▸ **PROBLEM DESCRIPTION**
Gather all lines in the entries that include the word "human".

Data items:
┌────────

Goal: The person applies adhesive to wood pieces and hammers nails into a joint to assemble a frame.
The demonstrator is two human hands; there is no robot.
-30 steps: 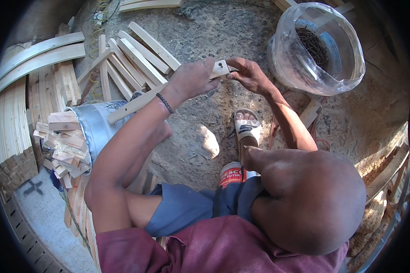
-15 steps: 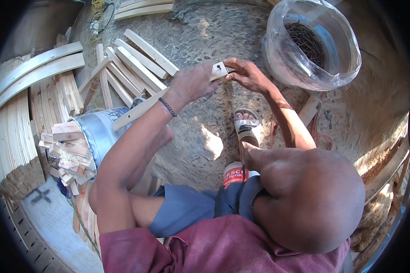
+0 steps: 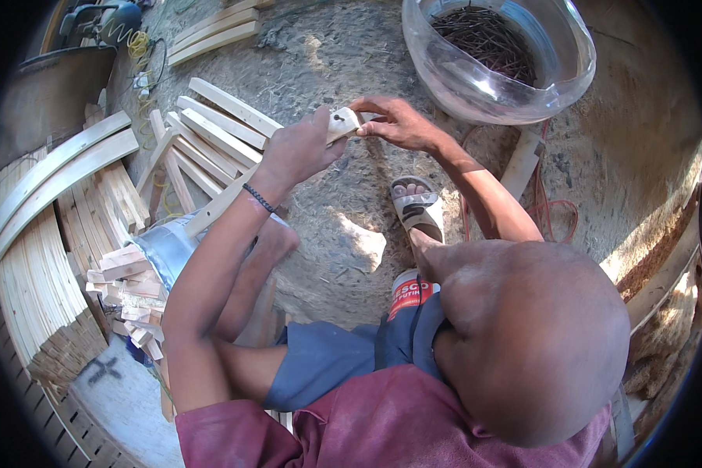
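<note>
My left hand (image 3: 295, 154) is wrapped around a long pale wooden slat (image 3: 220, 206) near its far end. The slat slants back past my left forearm toward the near left, where the forearm hides part of it. Its rounded far end (image 3: 344, 122) shows a dark hole and sticks out beyond my fingers. At that tip my right hand (image 3: 398, 123) has its thumb and fingers closed in a pinch, touching the wood. Whatever small thing may be between those fingertips is too hidden to name.
A clear plastic-lined tub (image 3: 487, 97) of thin dark rods stands at the far right. Loose slats (image 3: 218, 132) lie left of my hands. A bucket of wood offcuts (image 3: 171, 242) and stacked curved boards (image 3: 43, 288) are farther left. A red cord (image 3: 565, 222) lies right.
The whole view has shifted slightly. My left hand still grips the slat, whose tip has tilted a little; my right fingertips have come closer in against its end.
</note>
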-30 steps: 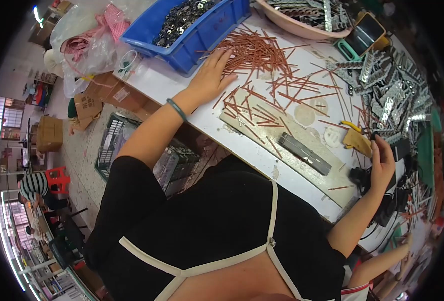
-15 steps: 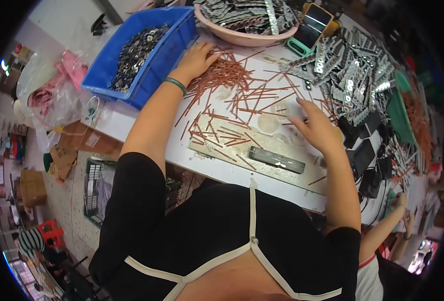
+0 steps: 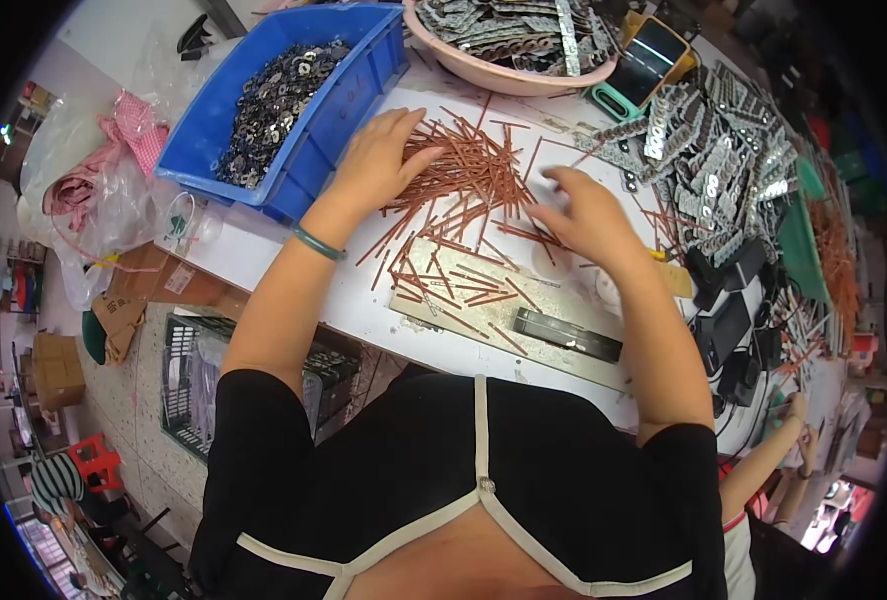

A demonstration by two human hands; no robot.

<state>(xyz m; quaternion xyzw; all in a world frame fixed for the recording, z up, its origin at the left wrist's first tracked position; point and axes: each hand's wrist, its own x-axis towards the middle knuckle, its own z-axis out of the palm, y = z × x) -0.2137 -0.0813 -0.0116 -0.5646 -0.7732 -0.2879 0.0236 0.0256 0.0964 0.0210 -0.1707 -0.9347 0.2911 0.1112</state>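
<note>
A heap of thin reddish-brown sticks (image 3: 468, 165) lies on the white table between my hands. My left hand (image 3: 375, 165) rests along the heap's left side, thumb apart from the fingers, beside the blue bin. Across the heap, my right hand (image 3: 585, 218) curves inward at the right edge with thumb and fingers spread. Neither hand grips anything. Nearer me is a pale flat board (image 3: 443, 310) with scattered short sticks and a dark grey metal block (image 3: 568, 333) on it.
The blue bin (image 3: 313, 140) holds small dark metal parts. A pink basin (image 3: 493, 78) of metal strips stands behind the heap. More metal strips (image 3: 713, 170), a yellow-and-green device (image 3: 643, 70) and black adapters (image 3: 723, 330) crowd the right. A co-worker's arm (image 3: 763, 455) shows at lower right.
My right hand has moved left, sweeping loose sticks toward the heap, which is now more gathered. My left hand has shifted slightly left and toward me along the heap.
</note>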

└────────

▸ **EXPECTED ANSWER**
The demonstrator is two human hands; there is no robot.
A demonstration by two human hands; no robot.

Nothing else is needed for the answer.